For long-horizon retirement investors, Arthur J.
Gallagher & Co. (AJG) is the stronger choice — it scores higher on the combination of lower volatility, dividend reliability, and long-term compounding (low volatility (β 0. 09), 1. 3% yield, +372. 4% 10Y return). Both have compounded well over 10 years (AJG: +372. 4%, WTW: +132. 7%), confirming both are viable long-term holds — but the lower-volatility option typically results in less emotional selling during corrections. Retirement portfolios generally favour predictability over maximum returns. Consult a financial advisor before making allocation decisions.

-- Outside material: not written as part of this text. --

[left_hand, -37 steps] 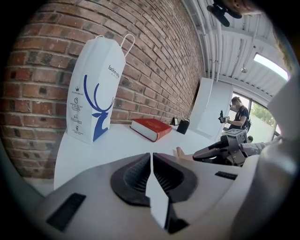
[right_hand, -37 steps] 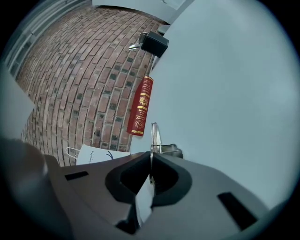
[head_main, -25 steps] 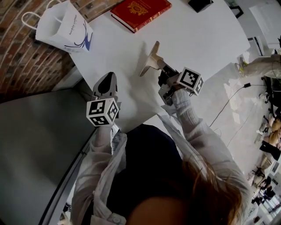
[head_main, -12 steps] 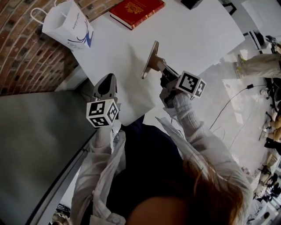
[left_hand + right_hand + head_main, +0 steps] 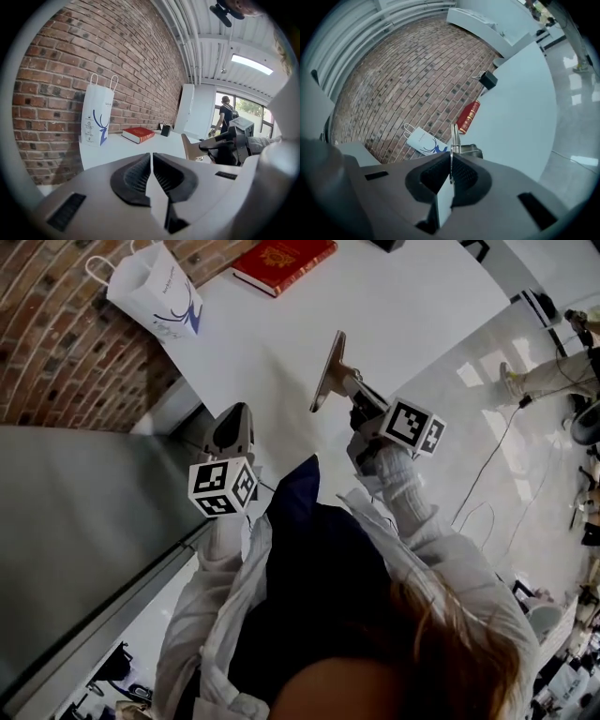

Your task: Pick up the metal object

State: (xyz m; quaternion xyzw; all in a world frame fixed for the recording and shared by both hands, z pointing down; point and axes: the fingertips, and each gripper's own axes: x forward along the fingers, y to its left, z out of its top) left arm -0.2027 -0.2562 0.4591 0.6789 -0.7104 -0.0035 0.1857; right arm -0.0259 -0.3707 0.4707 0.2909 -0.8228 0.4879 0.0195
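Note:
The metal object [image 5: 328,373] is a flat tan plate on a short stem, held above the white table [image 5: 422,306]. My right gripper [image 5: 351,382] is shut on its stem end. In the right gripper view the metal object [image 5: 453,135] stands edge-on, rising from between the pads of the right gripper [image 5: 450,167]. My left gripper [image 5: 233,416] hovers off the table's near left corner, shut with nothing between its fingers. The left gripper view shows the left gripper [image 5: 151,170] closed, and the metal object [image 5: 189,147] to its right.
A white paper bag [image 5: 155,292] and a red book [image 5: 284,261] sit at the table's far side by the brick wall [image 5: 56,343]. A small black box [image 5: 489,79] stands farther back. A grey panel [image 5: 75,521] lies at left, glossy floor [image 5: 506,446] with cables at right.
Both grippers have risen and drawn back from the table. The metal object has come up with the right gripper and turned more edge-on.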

10What are the main differences between WTW and BRO and MMC and AJG and AON?
Both stocks operate in the Financial Services sector, making this a peer-level intra-sector comparison — the same macro tailwinds and headwinds will affect both.
In terms of investment character: WTW is a mid-cap deep-value stock; BRO is a mid-cap high-growth stock; MMC is a mid-cap quality compounder stock; AJG is a mid-cap high-growth stock; AON is a mid-cap quality compounder stock. These fundamental differences mean investors should not choose between them on a single metric — the "better stock" depends entirely on which of these characteristics aligns with your investment strategy.